= Christopher D. Patton =

Canadian poet (born 1969)

Christopher Patton (born 1969) is a Canadian poet.

Patton received a $10,000 writing grant from the Canada Council for the Arts in 1998, and has written at Yaddo and the MacDowell Colony. Characteristic subjects in Patton's writing include nature, spiritual experience, the connection between those two, and what it means to see. His poetry has been published in literary journals such as The Paris Review, The Antioch Review, Western Humanities Review, FIELD, and The Fiddlehead. Some of his poems were published in The New Canon: An Anthology of Canadian Poetry (Carmine Starnino, 2006).
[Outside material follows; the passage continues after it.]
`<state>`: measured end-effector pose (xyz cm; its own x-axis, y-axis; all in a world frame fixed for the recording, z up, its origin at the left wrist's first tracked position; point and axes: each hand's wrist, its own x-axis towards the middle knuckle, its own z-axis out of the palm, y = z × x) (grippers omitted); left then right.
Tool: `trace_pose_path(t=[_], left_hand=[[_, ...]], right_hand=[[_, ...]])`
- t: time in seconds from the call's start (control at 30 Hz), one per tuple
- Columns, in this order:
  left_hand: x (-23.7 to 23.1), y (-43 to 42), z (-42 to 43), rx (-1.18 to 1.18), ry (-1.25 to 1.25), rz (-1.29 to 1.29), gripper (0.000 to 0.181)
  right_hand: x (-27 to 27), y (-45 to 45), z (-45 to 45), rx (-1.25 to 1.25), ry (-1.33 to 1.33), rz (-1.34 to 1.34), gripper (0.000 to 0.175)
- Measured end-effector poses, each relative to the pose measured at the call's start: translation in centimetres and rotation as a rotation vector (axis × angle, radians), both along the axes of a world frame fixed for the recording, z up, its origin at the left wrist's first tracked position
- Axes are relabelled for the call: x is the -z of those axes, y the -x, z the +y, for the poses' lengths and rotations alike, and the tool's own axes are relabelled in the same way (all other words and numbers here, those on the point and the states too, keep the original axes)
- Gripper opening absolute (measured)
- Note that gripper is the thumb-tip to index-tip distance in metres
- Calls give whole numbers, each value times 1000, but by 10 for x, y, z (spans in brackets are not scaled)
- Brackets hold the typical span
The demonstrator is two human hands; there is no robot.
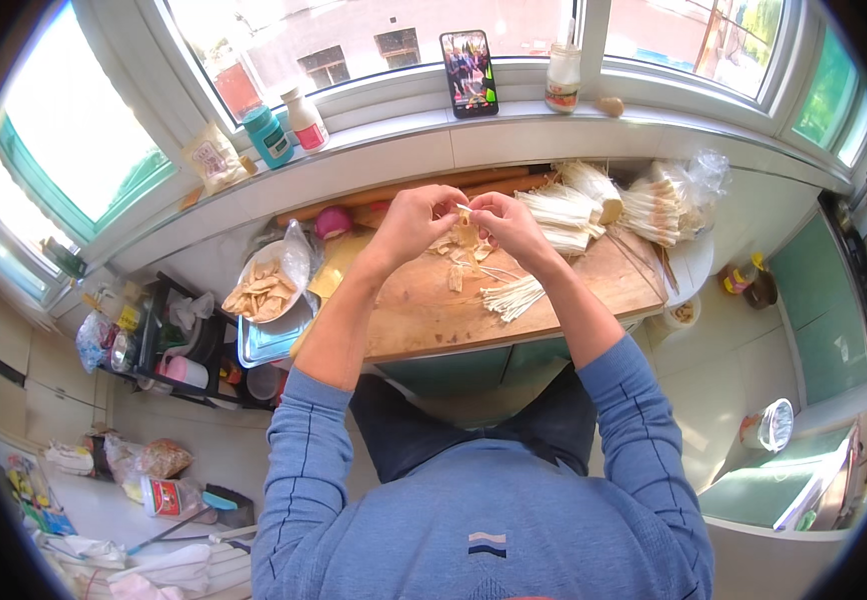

Patton's children's book Jack Pine, illustrated by Cybèle Young, was published in July 2007 by Groundwood Books. In 2008 the Vancouver Opera commissioned a children's opera based on Jack Pine, to be performed by the Vancouver Opera in Schools touring ensemble. The opera, composed by British Columbian songwriter Veda Hille, toured British Columbia schools throughout 2009.

Patton was awarded the Bernard F. Connors Prize for Poetry for his "Broken Ground", chosen "the finest poem over 200 lines published in The Paris Review" in 2000. "Broken Ground" was included in Patton's first book of poetry, Ox, which was published by Véhicule Press in September 2007. Ox was selected as a finalist for the 2008 Dorothy Livesay Poetry Prize.